The CML had previously been extremely concerned that the FSA’s earlier proposals in CP 10/16 would have had a disproportionate and detrimental effect on consumers in the mortgage market, as well as on lenders.
The trade body acknowledged that the FSA had listened to those concerns and had now refined a far more workable and appropriate set of measures.
The measures will enable consumers to get mortgages suitable for their needs, within a regulatory approach which provides sensible safeguards.
The CML also said that while there were bound to be specific aspects of the consultation that would require a detailed industry response, it was pleased that the FSA had recognised both the principle and practical difficulties that would have arisen from the earlier proposed package of measures.
Paul Smee, director general of the CML, said: “Lending needs to be responsible and done in a way which protects consumers.

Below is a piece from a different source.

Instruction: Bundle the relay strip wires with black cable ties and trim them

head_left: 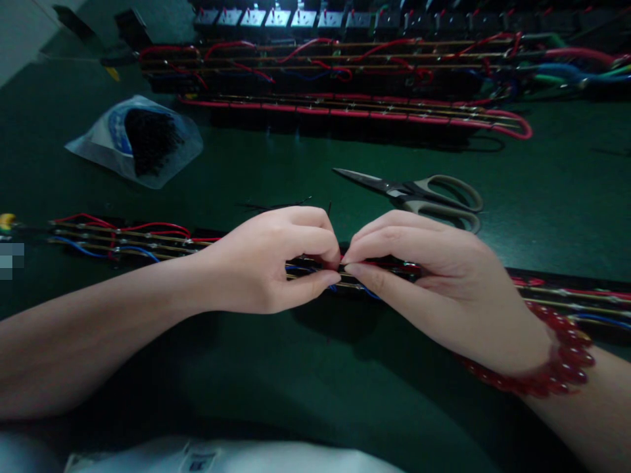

Rules need to be practical and avoid unintended consequences.
“Whilst there is much detail to be pored over, the FSA's new proposals seem to strike broadly the right balance.
“If lenders are to make their contribution to improving the supply of housing and to the wider agenda for economic growth, then they need a regulatory framework which also supports that objective.
"We look forward to working with the regulator to iron out any remaining wrinkles and to move towards a smooth process for implementation.
“Ideally, this would take account of the European legislative proposals too, so that as far as possible the costs of regulatory duplication are avoided."